Quand on voit le conseil de santé édicter, ou du moins accepter de pareilles choses[1], on est en droit de dire à nos confrères de l’armée : Pendant vingt ans, nous avons lutté pour vous émanciper du joug de l’intendance, parce que votre subordination, en stérilisant tous vos efforts, était contraire à l’intérêt de l’armée, au salut de nos soldats. Personnellement, je n’ai jamais oublié que j’avais été des vôtres au début de ma carrière, et par mon livre sur la Chirurgie militaire, par mes articles dans cette Revue et dans d’autres, j’ai lutté pour votre indépendance. J’ai eu, vous l’avez reconnu, une grande part dans le succès de cette campagne ; cela me donne le droit de vous dire, aujourd’hui que vous êtes libres. Vous voulez vous servir de votre liberté pour faire peser sur vos confrères civils un joug plus lourd encore que celui que l’intendance faisait peser sur vous, car il est plus préjudiciable au salut des malades et des blessés. Cela ne doit pas être, cela ne sera pas ! Cuique suum. A chacun suivant son mérite, à chacun suivant sa valeur personnelle. Ce sont nos fils qui constituent l’armée. En donnant leur vie, leur sang à la patrie, ils ne font que leur devoir ; mais nous voulons que ceux qui seront appelés à les soigner, en cas de maladie ou de blessures, soient les plus capables ; peu nous importe qu’ils soient civils ou militaires. En médecine, ce n’est pas le port permanent d’un pantalon rouge qui fait le talent et l’expérience.
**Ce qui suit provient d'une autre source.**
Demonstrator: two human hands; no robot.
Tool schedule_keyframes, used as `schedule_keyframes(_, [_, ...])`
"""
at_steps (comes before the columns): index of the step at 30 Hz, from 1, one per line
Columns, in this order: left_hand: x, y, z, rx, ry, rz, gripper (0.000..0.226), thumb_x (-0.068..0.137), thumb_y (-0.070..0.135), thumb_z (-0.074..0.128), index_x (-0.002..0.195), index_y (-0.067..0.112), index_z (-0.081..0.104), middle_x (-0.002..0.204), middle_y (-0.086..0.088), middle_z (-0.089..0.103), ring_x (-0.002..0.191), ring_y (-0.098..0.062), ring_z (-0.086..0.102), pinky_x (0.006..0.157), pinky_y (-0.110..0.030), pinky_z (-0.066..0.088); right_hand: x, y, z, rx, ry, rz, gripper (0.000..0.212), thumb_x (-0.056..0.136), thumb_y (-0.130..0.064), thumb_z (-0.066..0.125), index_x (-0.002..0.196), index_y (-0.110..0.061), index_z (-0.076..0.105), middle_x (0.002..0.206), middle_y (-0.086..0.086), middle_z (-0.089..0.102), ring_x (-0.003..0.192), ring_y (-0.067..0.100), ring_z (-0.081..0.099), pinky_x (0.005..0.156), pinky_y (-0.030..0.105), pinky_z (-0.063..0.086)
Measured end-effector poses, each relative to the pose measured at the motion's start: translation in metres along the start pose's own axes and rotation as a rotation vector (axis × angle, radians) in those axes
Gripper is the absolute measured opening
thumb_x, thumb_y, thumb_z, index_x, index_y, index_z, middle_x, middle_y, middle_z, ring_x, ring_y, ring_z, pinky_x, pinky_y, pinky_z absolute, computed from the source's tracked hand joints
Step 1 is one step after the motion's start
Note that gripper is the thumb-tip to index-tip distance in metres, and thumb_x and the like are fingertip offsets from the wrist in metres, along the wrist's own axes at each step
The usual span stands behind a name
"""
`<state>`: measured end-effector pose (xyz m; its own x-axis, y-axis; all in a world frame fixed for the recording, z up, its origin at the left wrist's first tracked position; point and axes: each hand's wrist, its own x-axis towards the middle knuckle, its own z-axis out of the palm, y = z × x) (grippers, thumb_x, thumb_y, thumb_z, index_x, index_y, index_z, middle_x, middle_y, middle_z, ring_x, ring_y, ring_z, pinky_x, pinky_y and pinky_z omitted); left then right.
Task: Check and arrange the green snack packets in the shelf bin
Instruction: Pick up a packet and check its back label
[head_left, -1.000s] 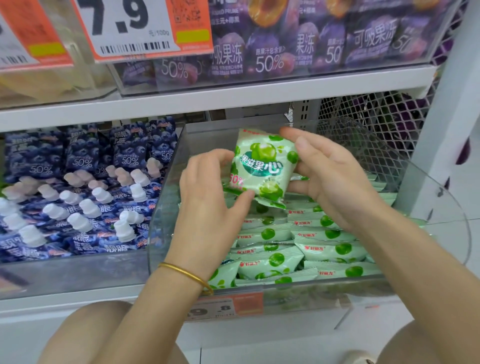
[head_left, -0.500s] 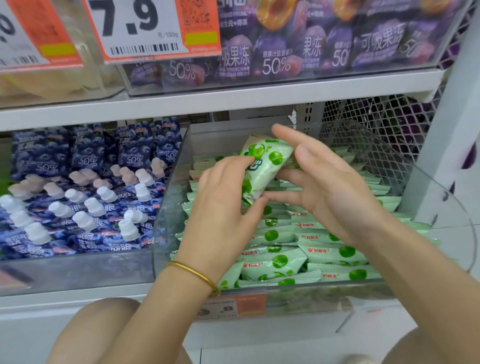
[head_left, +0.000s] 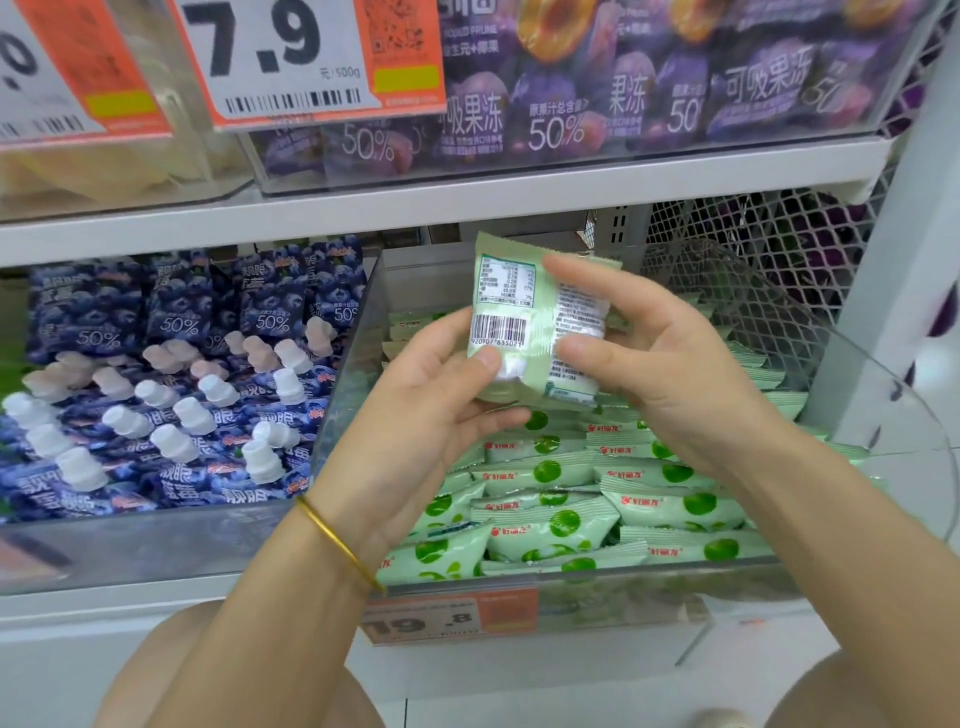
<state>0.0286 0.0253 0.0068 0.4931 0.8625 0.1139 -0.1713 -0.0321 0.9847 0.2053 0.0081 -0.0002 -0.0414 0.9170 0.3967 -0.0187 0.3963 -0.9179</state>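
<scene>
Nearest me, the price label (head_left: 451, 618) hangs on the front of the clear shelf bin (head_left: 349, 384); behind it the green snack packets (head_left: 561, 525) lie in overlapping rows, faces up. Above them I see one packet (head_left: 524, 312) lifted clear of the stock, its back towards the camera, I judge so the barcode and print can be checked; the left hand (head_left: 431, 415) pinches its lower left edge, the right hand (head_left: 670, 374) grips its right side. Farther left, blue pouches (head_left: 171, 405) fill the neighbouring bin.

Open gap between green packets (head_left: 550, 525) and upper shelf (head_left: 363, 208); transparent bin walls (head_left: 348, 384) either side; mesh (head_left: 753, 234) behind
</scene>
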Motion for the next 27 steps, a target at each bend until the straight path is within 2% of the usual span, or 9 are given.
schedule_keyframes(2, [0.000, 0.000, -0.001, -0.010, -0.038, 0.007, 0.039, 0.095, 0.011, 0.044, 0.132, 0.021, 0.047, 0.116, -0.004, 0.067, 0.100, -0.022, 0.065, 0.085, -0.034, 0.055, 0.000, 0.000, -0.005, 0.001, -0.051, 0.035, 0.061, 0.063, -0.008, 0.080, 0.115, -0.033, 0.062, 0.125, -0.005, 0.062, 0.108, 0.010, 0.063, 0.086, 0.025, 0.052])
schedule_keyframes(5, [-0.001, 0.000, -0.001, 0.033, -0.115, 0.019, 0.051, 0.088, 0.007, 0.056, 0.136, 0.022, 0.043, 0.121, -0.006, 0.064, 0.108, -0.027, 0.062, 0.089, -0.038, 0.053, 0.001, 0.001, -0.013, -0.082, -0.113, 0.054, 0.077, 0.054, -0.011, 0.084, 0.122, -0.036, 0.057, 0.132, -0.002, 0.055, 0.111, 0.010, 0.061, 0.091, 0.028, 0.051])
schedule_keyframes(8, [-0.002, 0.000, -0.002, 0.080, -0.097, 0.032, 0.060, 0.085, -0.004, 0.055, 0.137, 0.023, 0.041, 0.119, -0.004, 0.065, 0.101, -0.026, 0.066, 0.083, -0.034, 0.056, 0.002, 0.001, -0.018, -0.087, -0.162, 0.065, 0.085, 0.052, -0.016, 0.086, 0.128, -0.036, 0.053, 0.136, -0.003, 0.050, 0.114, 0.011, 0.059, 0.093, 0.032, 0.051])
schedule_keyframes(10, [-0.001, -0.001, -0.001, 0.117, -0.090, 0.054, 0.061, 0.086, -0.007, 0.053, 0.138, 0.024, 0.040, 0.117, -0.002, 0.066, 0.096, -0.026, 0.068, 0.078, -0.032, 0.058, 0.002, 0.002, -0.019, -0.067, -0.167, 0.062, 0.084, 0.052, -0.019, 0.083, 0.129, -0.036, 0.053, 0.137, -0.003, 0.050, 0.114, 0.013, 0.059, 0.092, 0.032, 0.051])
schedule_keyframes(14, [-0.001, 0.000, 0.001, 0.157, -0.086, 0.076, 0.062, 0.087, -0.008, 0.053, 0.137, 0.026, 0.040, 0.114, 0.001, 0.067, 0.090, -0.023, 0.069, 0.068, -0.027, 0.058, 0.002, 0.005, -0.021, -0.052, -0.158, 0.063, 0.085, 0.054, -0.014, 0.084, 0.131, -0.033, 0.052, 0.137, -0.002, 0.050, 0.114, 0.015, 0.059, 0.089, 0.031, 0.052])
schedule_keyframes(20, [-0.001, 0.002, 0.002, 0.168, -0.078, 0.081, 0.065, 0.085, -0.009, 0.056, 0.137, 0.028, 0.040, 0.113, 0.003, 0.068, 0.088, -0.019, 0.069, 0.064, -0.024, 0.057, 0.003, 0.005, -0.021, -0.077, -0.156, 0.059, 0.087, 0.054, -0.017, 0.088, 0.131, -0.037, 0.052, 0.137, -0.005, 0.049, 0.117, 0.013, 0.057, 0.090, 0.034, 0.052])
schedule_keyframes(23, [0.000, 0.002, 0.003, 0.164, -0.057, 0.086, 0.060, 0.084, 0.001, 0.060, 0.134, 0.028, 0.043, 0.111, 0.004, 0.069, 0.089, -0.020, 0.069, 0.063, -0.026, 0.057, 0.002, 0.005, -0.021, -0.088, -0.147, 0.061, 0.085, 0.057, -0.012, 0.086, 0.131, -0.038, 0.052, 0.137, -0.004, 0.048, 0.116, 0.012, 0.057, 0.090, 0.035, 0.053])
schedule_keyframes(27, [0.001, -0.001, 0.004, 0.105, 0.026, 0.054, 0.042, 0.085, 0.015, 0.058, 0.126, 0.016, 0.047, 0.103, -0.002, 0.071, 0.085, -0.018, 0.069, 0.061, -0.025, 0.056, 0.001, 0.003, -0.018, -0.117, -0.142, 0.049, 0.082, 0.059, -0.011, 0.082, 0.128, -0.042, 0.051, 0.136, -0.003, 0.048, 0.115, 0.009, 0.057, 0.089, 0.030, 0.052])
Il ne faut pas que les gens du monde, ignorant l’état vrai des choses, se laissent prendre à cet argument que, le médecin militaire, en sa qualité de militaire, connaissant mieux les blessures par armes de guerre que le médecin civil, il est logique, il est naturel de lui donner la direction du traitement. Il est facile de montrer à quel point cet argument est faux. Dix-sept ans se sont passés depuis la fin de la guerre ; par conséquent, les médecins militaires, entrés au corps depuis cette époque, n’ont pas plus d’expérience sur ce point que les médecins civils. Je vais plus loin, j’ajoute qu’ils en ont moins, et il est facile de le montrer. En temps de paix, les plaies par armes à feu ne résultent guère que de crimes ou de suicides ; crimes et suicides sont absolument exceptionnels

  1. Il est juste de dire qu’on nous affirme que le conseil de santé n’a pas été consulté sur le projet de loi.